Look below for the line containing "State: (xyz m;" and the line containing "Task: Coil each", then set down both and every line between them exactly, without pictures.

Record set
§

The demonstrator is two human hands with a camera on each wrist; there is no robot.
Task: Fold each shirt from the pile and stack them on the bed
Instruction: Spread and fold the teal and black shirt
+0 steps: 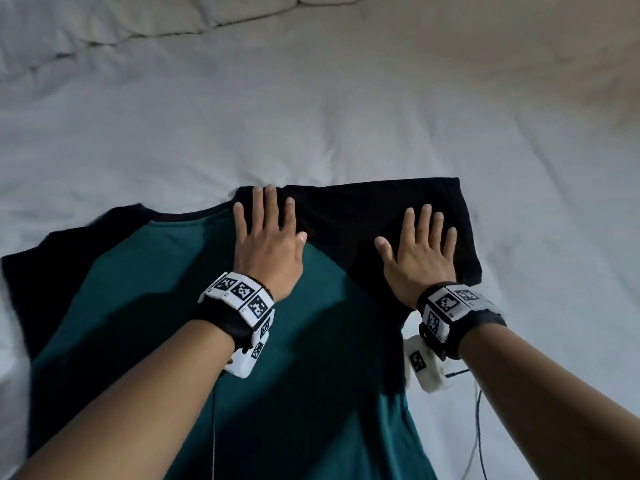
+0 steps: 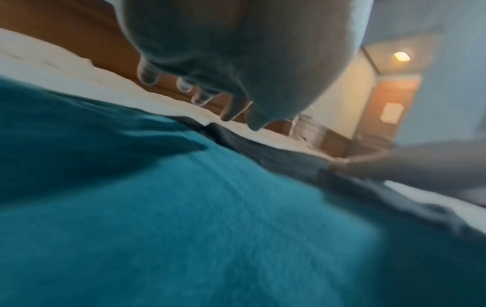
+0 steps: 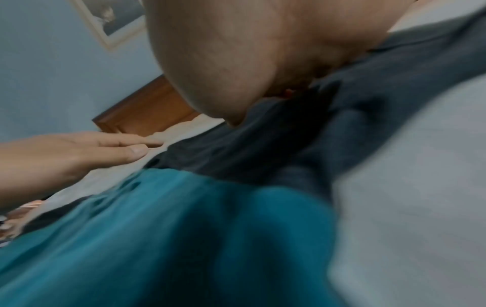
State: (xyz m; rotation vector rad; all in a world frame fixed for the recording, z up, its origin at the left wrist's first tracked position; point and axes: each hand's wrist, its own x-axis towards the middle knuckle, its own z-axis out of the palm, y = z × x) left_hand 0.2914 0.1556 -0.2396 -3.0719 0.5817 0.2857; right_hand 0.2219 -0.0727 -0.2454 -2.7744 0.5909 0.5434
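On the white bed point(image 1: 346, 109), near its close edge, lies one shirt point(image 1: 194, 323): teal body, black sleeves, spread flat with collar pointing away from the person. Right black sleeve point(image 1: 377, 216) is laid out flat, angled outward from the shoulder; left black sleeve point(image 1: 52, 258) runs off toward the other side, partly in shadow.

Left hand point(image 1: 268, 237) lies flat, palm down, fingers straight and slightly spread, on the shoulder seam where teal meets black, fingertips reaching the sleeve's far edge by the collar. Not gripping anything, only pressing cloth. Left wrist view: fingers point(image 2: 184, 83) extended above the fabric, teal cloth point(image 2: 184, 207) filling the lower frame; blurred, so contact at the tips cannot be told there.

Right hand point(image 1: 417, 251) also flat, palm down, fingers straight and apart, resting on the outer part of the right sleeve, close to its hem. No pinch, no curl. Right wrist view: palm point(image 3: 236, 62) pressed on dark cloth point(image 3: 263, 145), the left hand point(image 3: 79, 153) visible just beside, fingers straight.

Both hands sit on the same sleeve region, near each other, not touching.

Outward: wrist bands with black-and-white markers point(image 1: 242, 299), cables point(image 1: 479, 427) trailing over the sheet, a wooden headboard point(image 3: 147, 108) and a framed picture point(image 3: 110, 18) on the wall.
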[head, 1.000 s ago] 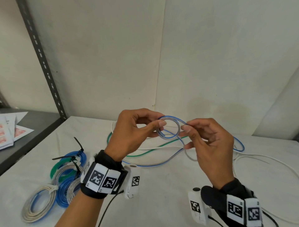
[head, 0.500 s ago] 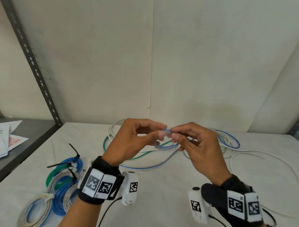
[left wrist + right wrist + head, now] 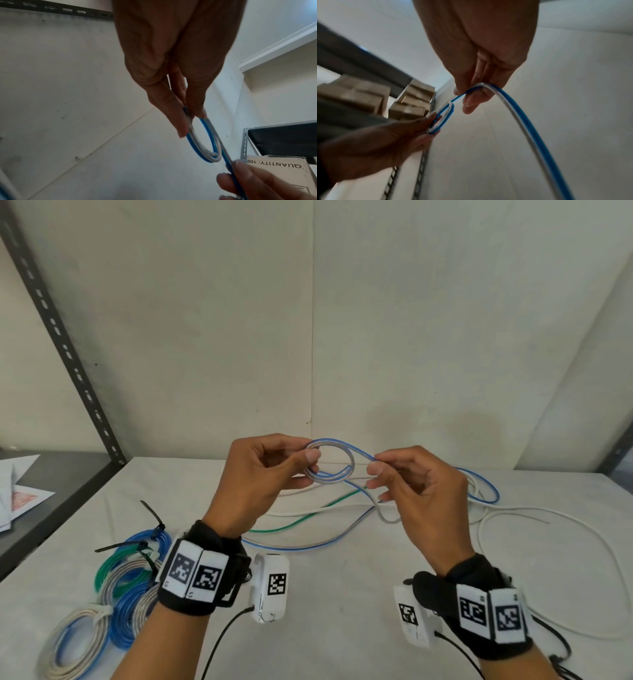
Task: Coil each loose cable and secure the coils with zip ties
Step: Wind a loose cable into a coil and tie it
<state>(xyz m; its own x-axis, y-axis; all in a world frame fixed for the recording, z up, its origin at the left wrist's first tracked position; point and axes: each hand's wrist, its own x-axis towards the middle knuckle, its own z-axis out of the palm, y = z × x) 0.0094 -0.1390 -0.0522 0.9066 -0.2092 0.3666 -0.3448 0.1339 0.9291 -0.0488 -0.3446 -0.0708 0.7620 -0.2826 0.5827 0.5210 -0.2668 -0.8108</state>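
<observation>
Winding the blue-and-silver cable (image 3: pixel 346 455) — only a couple of small turns in so far

My left hand (image 3: pixel 260 484) has thumb and fingers pinched on the little loop, held up over the white table (image 3: pixel 342 594), and my right hand (image 3: pixel 414 487) pinches the feed strand just beside it. I'd keep that left pinch firm so the turns stay stacked, and let the slack slide through the right fingers (image 3: pixel 471 100) without twisting — the rest lies tangled with the green cable (image 3: pixel 318 510).
</observation>
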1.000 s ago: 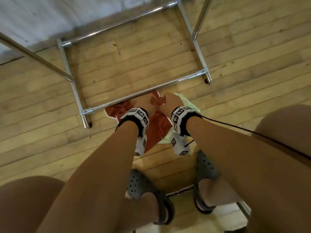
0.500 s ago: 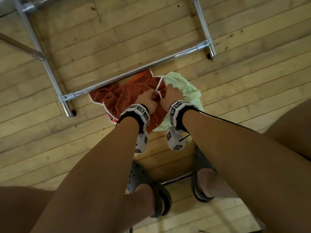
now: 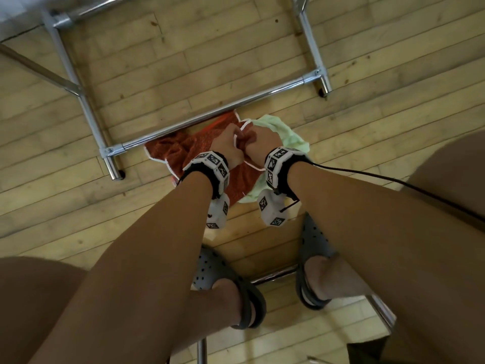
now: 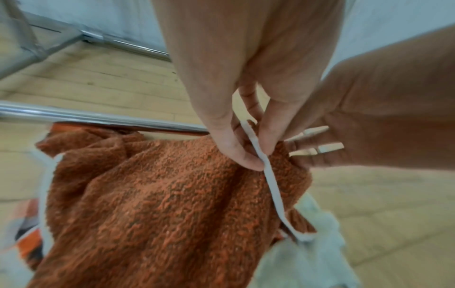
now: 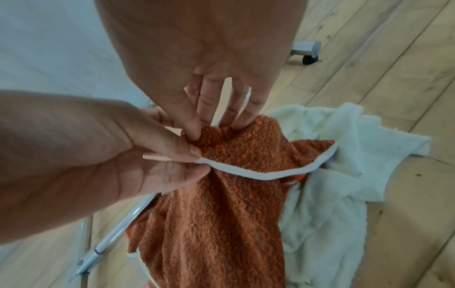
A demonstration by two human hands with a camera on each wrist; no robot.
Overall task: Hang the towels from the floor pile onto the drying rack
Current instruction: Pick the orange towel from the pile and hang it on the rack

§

Exercise result
State: (xyz m; rotation vector rad; all in a world frame fixed for the recording, z up, its origin at the left wrist's first tracked position; point and axes: each hand's wrist, its own x-axis towards the middle knuckle, its own z-axis out of the palm, y = z × x) left_hand 0.2914 0.1556 -0.2396 -3.0719 0.5817 0.2857; right_hand 0.2219 -0.0727 -0.2454 -2.7744 0.5909 0.5434
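On the white bed point(image 1: 346, 109), near its close edge, lies one shirt point(image 1: 194, 323): teal body, black sleeves, spread flat with collar pointing away from the person. Right black sleeve point(image 1: 377, 216) is laid out flat, angled outward from the shoulder; left black sleeve point(image 1: 52, 258) runs off toward the other side, partly in shadow.

Left hand point(image 1: 268, 237) lies flat, palm down, fingers straight and slightly spread, on the shoulder seam where teal meets black, fingertips reaching the sleeve's far edge by the collar. Not gripping anything, only pressing cloth. Left wrist view: fingers point(image 2: 184, 83) extended above the fabric, teal cloth point(image 2: 184, 207) filling the lower frame; blurred, so contact at the tips cannot be told there.

Right hand point(image 1: 417, 251) also flat, palm down, fingers straight and apart, resting on the outer part of the right sleeve, close to its hem. No pinch, no curl. Right wrist view: palm point(image 3: 236, 62) pressed on dark cloth point(image 3: 263, 145), the left hand point(image 3: 79, 153) visible just beside, fingers straight.

Both hands sit on the same sleeve region, near each other, not touching.

Outward: wrist bands with black-and-white markers point(image 1: 242, 299), cables point(image 1: 479, 427) trailing over the sheet, a wooden headboard point(image 3: 147, 108) and a framed picture point(image 3: 110, 18) on the wall.
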[head, 1.000 s ago] 
[head, 0.500 s ago] 
[left wrist + right wrist + head, now] 
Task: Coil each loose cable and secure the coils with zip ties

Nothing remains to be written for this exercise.